Could you copy the whole listing below exactly as written?

*** Data shown Section Begins ***

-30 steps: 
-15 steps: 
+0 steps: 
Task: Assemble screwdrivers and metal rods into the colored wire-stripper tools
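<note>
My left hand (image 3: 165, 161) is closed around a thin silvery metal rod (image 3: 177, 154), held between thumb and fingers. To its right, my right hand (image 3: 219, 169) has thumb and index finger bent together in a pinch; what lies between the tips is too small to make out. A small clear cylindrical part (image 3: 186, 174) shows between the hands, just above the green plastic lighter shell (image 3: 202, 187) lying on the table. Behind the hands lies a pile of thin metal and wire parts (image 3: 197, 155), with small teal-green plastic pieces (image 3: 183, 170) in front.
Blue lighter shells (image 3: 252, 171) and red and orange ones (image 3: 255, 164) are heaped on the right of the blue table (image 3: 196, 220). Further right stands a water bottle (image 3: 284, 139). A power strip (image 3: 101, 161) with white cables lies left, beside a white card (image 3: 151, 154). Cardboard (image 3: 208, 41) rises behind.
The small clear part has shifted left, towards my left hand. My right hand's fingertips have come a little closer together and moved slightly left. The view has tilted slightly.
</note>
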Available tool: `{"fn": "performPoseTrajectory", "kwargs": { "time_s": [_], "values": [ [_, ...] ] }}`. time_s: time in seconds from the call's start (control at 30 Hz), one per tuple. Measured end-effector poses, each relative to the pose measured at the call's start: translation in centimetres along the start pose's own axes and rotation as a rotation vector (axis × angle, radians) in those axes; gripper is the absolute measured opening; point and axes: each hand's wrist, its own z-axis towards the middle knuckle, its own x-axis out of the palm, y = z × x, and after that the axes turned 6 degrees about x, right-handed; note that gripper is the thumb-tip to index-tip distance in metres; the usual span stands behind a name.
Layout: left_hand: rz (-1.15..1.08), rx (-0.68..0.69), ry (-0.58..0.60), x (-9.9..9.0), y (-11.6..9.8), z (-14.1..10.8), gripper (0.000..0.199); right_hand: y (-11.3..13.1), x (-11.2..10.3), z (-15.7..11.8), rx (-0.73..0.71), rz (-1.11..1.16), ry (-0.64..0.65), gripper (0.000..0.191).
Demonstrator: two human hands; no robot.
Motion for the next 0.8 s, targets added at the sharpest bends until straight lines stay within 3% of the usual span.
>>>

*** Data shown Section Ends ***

Task solution ▸
-30 steps: 
-15 steps: 
+0 steps: 
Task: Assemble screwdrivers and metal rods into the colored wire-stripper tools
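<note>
My left hand (image 3: 165, 161) is closed around a thin silvery metal rod (image 3: 177, 154), held between thumb and fingers. To its right, my right hand (image 3: 219, 169) has thumb and index finger bent together in a pinch; what lies between the tips is too small to make out. A small clear cylindrical part (image 3: 186, 174) shows between the hands, just above the green plastic lighter shell (image 3: 202, 187) lying on the table. Behind the hands lies a pile of thin metal and wire parts (image 3: 197, 155), with small teal-green plastic pieces (image 3: 183, 170) in front.
Blue lighter shells (image 3: 252, 171) and red and orange ones (image 3: 255, 164) are heaped on the right of the blue table (image 3: 196, 220). Further right stands a water bottle (image 3: 284, 139). A power strip (image 3: 101, 161) with white cables lies left, beside a white card (image 3: 151, 154). Cardboard (image 3: 208, 41) rises behind.
The small clear part has shifted left, towards my left hand. My right hand's fingertips have come a little closer together and moved slightly left. The view has tilted slightly.
</note>
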Available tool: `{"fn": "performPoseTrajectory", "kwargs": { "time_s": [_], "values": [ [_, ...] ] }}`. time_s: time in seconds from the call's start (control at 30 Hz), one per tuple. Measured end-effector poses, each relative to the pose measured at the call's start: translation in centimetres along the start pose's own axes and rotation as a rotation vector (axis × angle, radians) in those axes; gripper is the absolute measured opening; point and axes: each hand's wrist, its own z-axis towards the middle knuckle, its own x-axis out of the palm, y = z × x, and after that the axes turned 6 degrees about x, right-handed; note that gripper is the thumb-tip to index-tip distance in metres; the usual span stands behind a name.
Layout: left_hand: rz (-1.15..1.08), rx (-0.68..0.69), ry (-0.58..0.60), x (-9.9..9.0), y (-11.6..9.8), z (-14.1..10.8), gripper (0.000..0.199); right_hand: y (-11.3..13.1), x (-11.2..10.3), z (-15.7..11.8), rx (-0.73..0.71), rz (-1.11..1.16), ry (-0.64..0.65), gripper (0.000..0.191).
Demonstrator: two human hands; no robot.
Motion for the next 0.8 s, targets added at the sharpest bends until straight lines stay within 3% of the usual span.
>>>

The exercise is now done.